Directions:
All lines below starting at the one that holds "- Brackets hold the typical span" and ending at the one that holds "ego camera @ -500" should be printed exactly, ends included. Pictures should not be printed, nor anything else.

┌─ Materials provided

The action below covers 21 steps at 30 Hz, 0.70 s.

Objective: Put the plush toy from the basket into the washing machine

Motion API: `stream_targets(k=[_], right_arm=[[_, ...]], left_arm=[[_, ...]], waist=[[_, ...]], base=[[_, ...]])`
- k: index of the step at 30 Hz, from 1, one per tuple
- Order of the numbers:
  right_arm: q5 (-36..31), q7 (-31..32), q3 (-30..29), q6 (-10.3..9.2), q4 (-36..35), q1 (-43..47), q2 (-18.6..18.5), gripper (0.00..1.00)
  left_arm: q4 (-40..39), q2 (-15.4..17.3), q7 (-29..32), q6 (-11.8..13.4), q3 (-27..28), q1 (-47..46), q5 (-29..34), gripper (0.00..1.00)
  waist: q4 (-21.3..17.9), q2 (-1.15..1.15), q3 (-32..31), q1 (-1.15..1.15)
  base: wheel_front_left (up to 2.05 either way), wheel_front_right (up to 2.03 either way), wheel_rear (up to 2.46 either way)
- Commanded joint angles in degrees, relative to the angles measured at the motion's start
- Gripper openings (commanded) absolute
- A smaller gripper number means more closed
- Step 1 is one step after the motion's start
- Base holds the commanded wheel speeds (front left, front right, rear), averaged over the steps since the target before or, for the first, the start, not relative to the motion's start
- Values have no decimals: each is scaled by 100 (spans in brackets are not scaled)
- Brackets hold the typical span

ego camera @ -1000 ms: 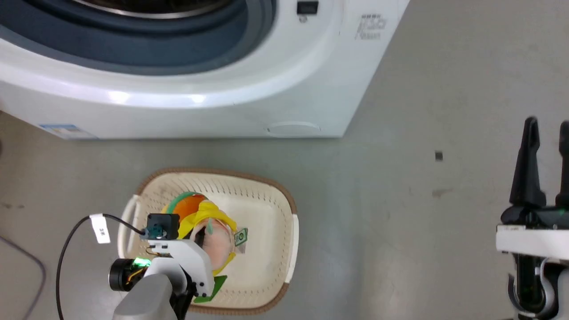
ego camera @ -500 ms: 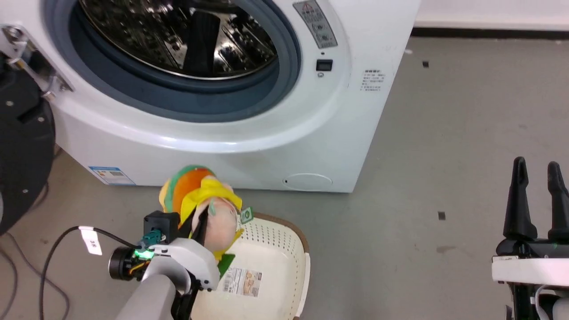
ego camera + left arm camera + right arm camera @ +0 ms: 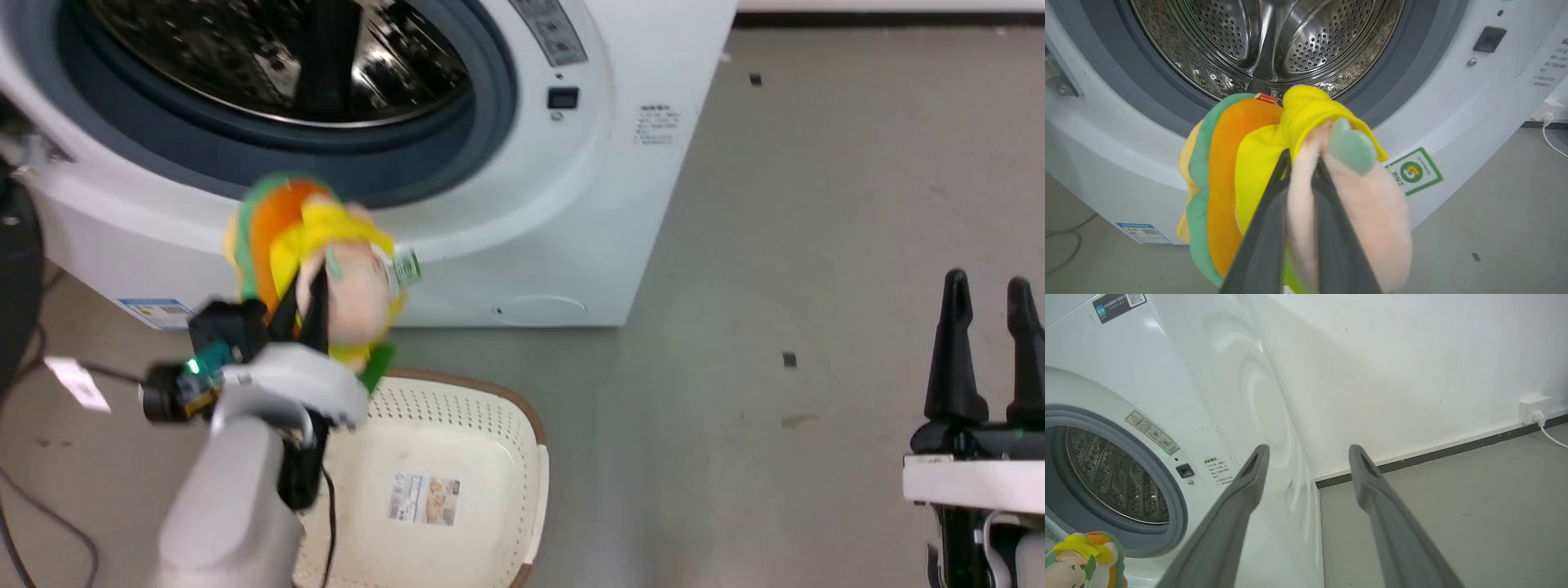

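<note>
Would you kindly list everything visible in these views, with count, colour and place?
plush toy: one, orange, green, yellow and peach-pink, held in front of the porthole's lower rim.
washing machine: one, white, grey seal, steel drum, upper left of the head view.
basket: one, cream, brown rim, on the floor below the toy.
paper label: one, on the basket's bottom.
floor: grey.
wall socket: one, white, low on the wall.
left gripper: shut on the toy.
right gripper: open, empty, lower right.

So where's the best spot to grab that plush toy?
Probably a peach-pink fold of the plush toy, where the left gripper pinches it: soft fabric squashes thin. Come from the side away from the washing machine, so the toy leads in.
</note>
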Motion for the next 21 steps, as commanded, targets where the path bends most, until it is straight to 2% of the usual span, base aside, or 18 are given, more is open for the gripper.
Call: stream_targets(k=[1, 11, 21], right_arm=[[36, -25, 6, 5, -45, -145, -3, 100], [200, -25, 65, 5, -138, -584, -3, 100], [403, -25, 66, 5, -299, -954, -3, 100]], left_arm=[[-50, 49, -32, 8, 93, -271, 60, 0], [4, 441, -32, 79, 600, -1555, 321, 0], [683, 981, -32, 129, 935, -3268, 473, 0]], waist=[[-207, 0, 289, 0], [-789, 0, 1199, 0], [-1104, 0, 2132, 0]], base=[[0, 0, 0], [0, 0, 0], [0, 0, 0]])
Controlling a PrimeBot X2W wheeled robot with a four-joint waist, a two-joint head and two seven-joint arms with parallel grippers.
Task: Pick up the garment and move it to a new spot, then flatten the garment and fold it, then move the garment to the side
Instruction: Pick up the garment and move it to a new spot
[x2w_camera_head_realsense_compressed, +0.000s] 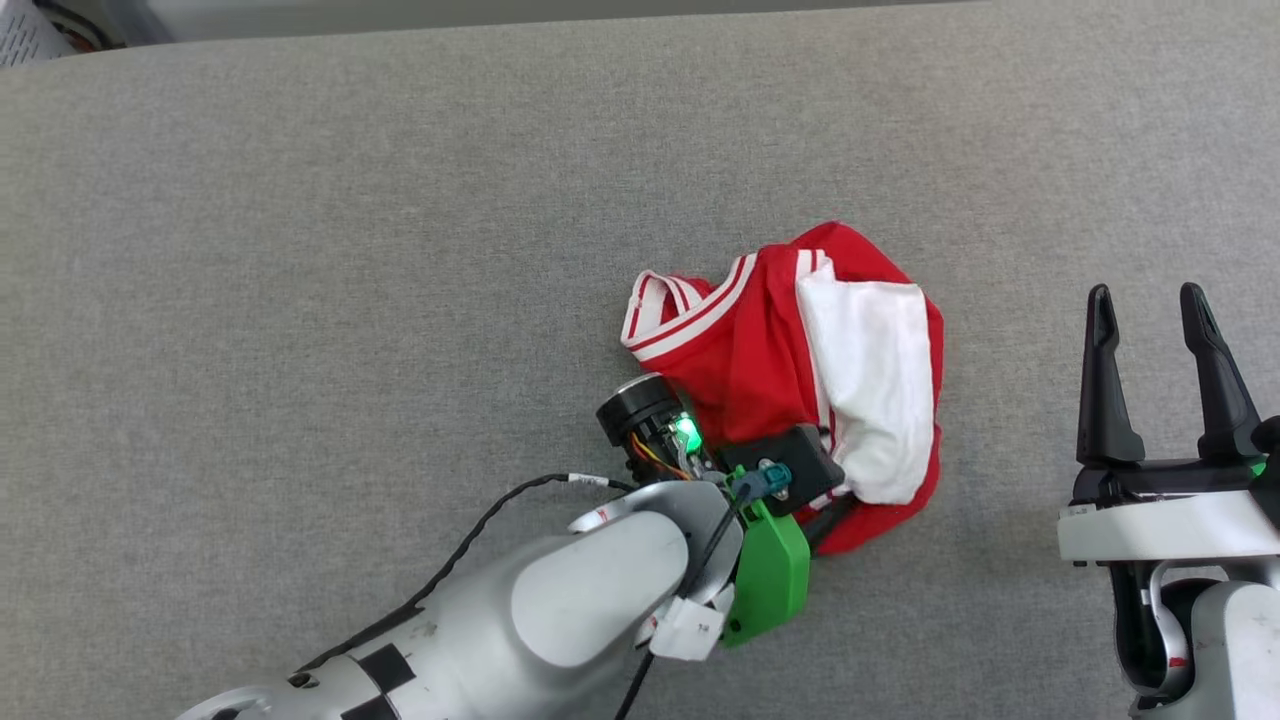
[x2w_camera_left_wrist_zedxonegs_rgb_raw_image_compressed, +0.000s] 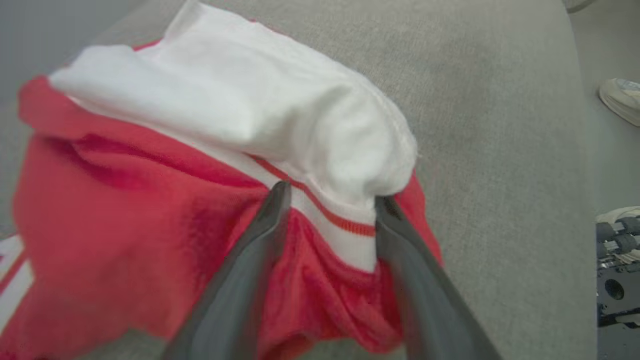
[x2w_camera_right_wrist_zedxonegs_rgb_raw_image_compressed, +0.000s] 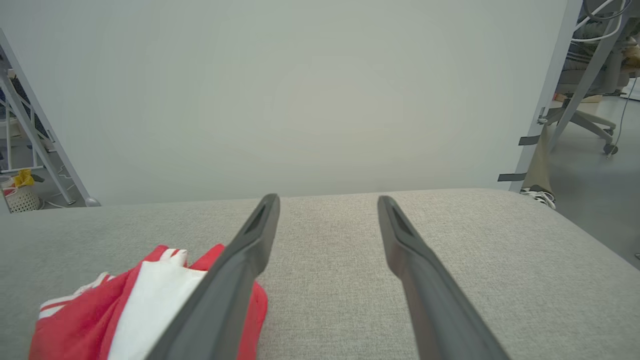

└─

Answer to this problem:
- Brackets hold the typical span

ego camera @ -1000 ms: 
ego camera @ -500 ms: 

This exercise has been completed.